Les trois herbes suivantes servent également d’herbes apaisantes : la mélisse amère et thermiquement fraîche (Folium Mellisae) calme le foie-yang ascendant, dégage le feu du cœur et calme le shen. L’aigremoine (Herba Agrimoniae) est incluse dans la recette pour éliminer la chaleur humide. La passiflore (Herba Passiflorae) est dans la recette comme une herbe apaisante. Le mouron des oiseaux (Herba Stellaria media) est une herbe légèrement sucrée, salée et thermiquement fraîche. Cette herbe tonifie le rythme du cœur et des poumons, dégage la chaleur et peut être utilisée pour nourrir le sang. Il est intéressant de noter la combinaison du mouron des oiseaux (Herba Stellaria media) avec une autre herbe, la graine de chardon-Marie (Fructus Cardui mariae). Ces deux herbes tonifient le rythme et drainent l’humidité. La combinaison de ces trois herbes avec l’herbe impériale permet de calmer les vents intérieurs et de faire circuler le sang sans faire de mal au rythme. La dernière herbe de cette recette est la dent creuse jaune ocre (Herba Galeopsidis). Elle renforce la solidité des reins, de l’estomac et des poumons et permet ainsi de contrer les herbes amères et drainantes.
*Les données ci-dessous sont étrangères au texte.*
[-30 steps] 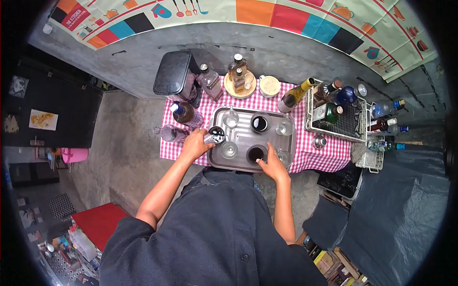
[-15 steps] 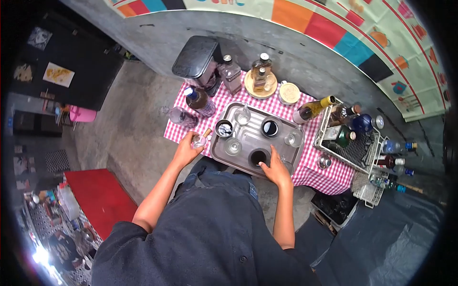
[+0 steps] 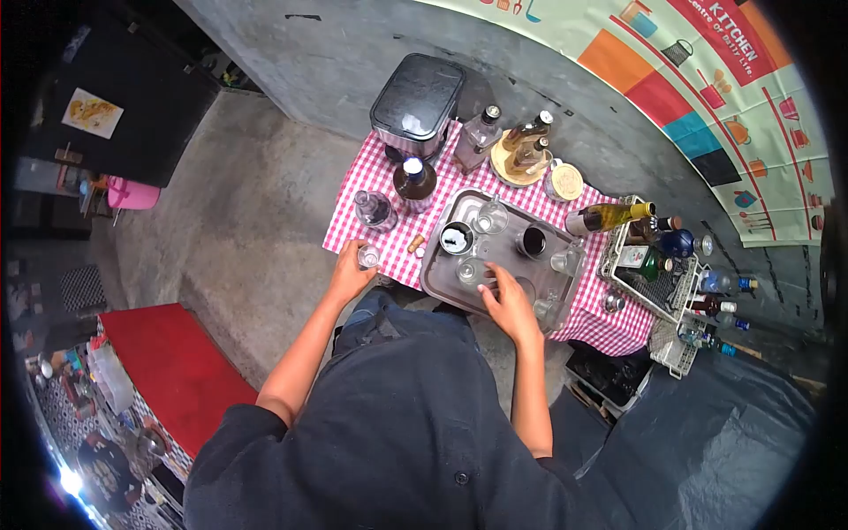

Conclusion pour la pratique

Le diagnostic MTC “vent intérieur” se retrouve souvent chez les patients sous nos latitudes. Les herbes occidentales, composées selon les critères de la MTC, constituent un enrichissement de la thérapie au profit du patient et sont une alternative efficace aux médecines traditionnelles chinoises.

Lectures recommandées

Ploberger, Florian (2015)

Le grand livre des herbes occidentales du point de vue de la médecine traditionnelle chinoise

3ème édition, étendue, Schiedlberg : Bacopa.